Good point. I changed "to aim low" to "to summarize basic material".

Re: "Core tenet 1: For any given observation, there are lots of different reasons that may have caused it."

This seems badly phrased. It is normally previous events that cause observations. It is not clear what it means for a reason to cause something.

Great, great post. I like that it's more qualitative and philosophical than quantitative, which really makes it clear how to think like a Bayesian. Though I know the math is important, having this kind of intuitive, qualitative understanding is very useful for real life, when we don't have exact statistics for so many things.

I don't know if it belongs here or in a separate post but afaik there is no explanation of the Dutch book argument on Less Wrong. It seems like there should be. Just telling people that structuring your beliefs according to Bayes Theorem will make them accurate might not do the trick for some. The Dutch book argument makes it clear why you can't just use any old probability distribution.

I thought about whether to include a Dutch Book discussion in this post, but felt it would have been too long and not as "deep core" as the other stuff. More like "supporting core". But yes, it would be good to have a discussion of that up on LW somewhere.

Thanks Kaj,

As I stated in my last post, reading LW often gives me the feeling that I have read something very important, yet I often don't immediately know why what I just read should be important until I have some later context in which to place the prior content.

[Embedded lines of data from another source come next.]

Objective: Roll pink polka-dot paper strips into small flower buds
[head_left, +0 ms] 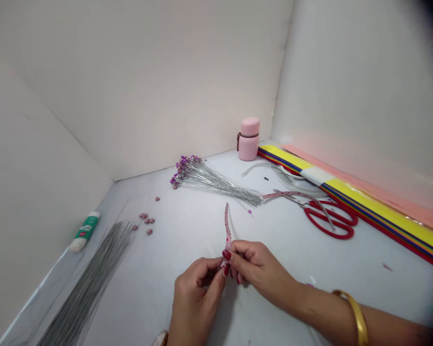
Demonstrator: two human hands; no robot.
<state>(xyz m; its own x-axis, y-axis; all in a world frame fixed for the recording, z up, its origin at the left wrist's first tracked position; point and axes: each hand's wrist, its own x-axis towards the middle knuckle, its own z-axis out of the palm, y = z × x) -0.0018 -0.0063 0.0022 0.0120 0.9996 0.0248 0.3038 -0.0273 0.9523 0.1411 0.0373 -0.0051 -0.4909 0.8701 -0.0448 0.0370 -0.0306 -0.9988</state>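
Note:
Both hands meet low in the middle of the white table (187, 230). My left hand (197, 300) and my right hand (254, 264) pinch the lower end of a narrow pink patterned paper strip (227, 226), whose free end curves up and away from me. The fingers of both hands are closed on the strip. A gold bangle (357, 315) sits on my right wrist.
Red scissors (330, 221) lie right of centre with more paper strips (292, 194) beside them. Behind the hands lies a bundle of wires tipped with purple flowers (209, 180). Bare wires (90, 283) and a glue tube (84, 231) lie left. A pink jar (248, 138) and coloured paper sheets (375, 204) stand at the back right. Small rolled flowers (146, 221) are scattered nearby.

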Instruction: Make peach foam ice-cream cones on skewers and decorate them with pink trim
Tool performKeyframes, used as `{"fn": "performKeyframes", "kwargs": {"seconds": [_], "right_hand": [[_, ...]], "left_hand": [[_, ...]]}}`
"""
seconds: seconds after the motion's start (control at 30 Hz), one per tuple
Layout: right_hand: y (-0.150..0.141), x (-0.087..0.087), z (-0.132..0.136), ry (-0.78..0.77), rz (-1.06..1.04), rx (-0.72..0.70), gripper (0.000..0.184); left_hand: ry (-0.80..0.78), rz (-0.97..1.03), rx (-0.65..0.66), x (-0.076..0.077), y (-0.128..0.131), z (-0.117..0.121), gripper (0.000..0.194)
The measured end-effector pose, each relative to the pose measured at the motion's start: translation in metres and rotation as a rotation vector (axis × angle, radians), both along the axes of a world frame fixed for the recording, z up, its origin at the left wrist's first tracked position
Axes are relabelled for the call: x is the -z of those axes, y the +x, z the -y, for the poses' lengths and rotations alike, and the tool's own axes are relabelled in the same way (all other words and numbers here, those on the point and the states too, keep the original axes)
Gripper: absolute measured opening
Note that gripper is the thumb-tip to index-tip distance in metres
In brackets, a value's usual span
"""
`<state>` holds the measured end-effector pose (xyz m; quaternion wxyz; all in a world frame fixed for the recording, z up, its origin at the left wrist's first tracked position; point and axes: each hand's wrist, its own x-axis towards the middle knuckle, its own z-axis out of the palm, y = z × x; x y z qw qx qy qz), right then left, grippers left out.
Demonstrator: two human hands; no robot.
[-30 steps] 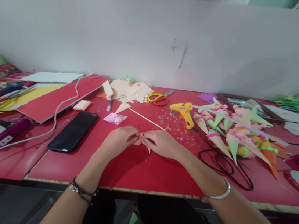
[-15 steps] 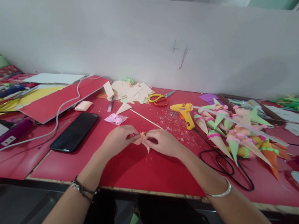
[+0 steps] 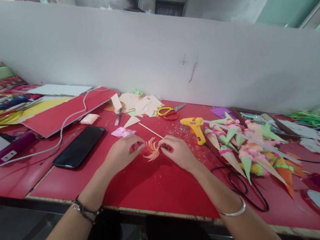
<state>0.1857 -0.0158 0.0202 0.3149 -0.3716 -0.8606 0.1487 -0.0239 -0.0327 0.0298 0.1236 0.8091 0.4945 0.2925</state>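
Note:
A small peach-orange piece with curved, pointed strips (image 3: 152, 150), thin like paper or foam, is between my hands just above the red table; its outline looks partly smeared by motion. My right hand (image 3: 177, 152) pinches its right edge between thumb and forefinger. On the other side, my left hand (image 3: 122, 152) is curled with thumb and fingertips apart, a small gap from the piece. A thin pale stick (image 3: 150, 129) lies just behind, its right end reaching my right hand. By my left fingers lies a small pink plastic packet (image 3: 123, 132), and beyond it a cream paper cone (image 3: 132, 122).
A black phone (image 3: 79, 147) lies left of my left hand. A yellow glue gun (image 3: 193, 128), its black cord (image 3: 240, 183) and a pile of coloured cones (image 3: 248, 148) are at right. Scissors (image 3: 170, 112) and cream paper pieces (image 3: 138, 103) lie at the back against a grey partition (image 3: 113, 50).
My left fingers have let go of the peach piece and moved slightly left. The piece now shows spread curved strips. The view has tilted up a little.

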Motion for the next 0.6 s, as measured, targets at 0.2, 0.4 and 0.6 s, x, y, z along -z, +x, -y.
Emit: {"fn": "performKeyframes", "kwargs": {"seconds": [0.2, 0.4, 0.6], "right_hand": [[0.004, 0.004, -0.005, -0.018, -0.032, 0.11, 0.013], [0.006, 0.004, -0.007, -0.084, 0.08, 0.193, 0.025], [0.023, -0.016, -0.006, 0.116, 0.495, 0.553, 0.043]], "left_hand": [[-0.012, -0.066, -0.095, 0.006, -0.007, -0.003, 0.016], [0.005, -0.089, -0.248, 0.013, -0.022, -0.008, 0.019], [0.098, -0.326, -0.106, 0.016, -0.041, -0.029, 0.058]]}}
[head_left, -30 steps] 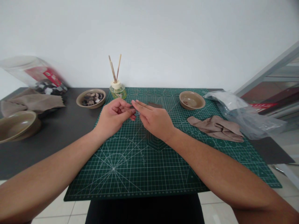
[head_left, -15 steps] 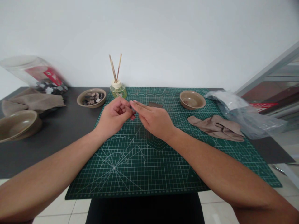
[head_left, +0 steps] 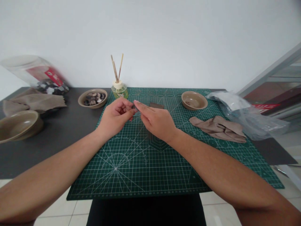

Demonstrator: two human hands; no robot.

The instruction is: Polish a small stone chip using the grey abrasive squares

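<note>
My left hand (head_left: 115, 115) is raised over the green cutting mat (head_left: 131, 175), its thumb and index finger pinched together. Whatever lies in that pinch is too small and too covered to name; only a dark edge shows. Against those fingertips rests my right hand (head_left: 158, 121), its fingers pressed together and pointing left, the thumb mostly hidden. Partly behind the right hand, a dark brownish rectangular piece (head_left: 157, 105) lies flat on the mat.
Left of the mat stand a bowl of small dark and pale flat pieces (head_left: 93, 98), another bowl (head_left: 18, 125), a grey cloth (head_left: 37, 103) and a clear jar (head_left: 35, 73). A reed diffuser (head_left: 119, 90) is behind. To the right are a bowl (head_left: 194, 101), a brown cloth (head_left: 218, 128) and a plastic bag (head_left: 251, 116).
The fingertips of both hands have shifted slightly against each other, the left thumb reaching a little further right. The view has moved very slightly; everything else lies as before.
</note>
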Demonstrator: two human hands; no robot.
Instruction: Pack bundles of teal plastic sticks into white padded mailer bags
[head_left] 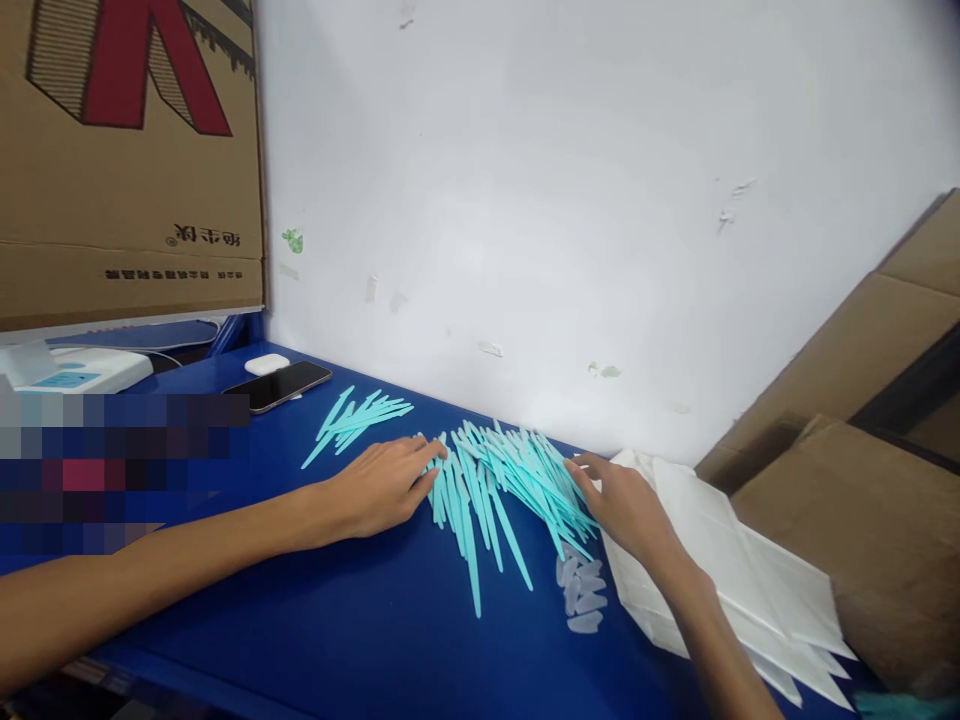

Your post just gave me the context in which to make better sense of all of the prior content on Bayes here on LW.

It doesn't hurt that I have finally dipped my toes in the Bayesian Waters of Academia in an official capacity with a Probability and Stats class (which seems to be a prerequisite for so many other classes). The combined information from school and the content here have helped me to get a leg up on the other students in the usage of Bayesian Probability at school.

I am just lacking one bit in order to fully integrate Bayes into my life: How to use it to test my beliefs against reality. I am sure that this will come with experience.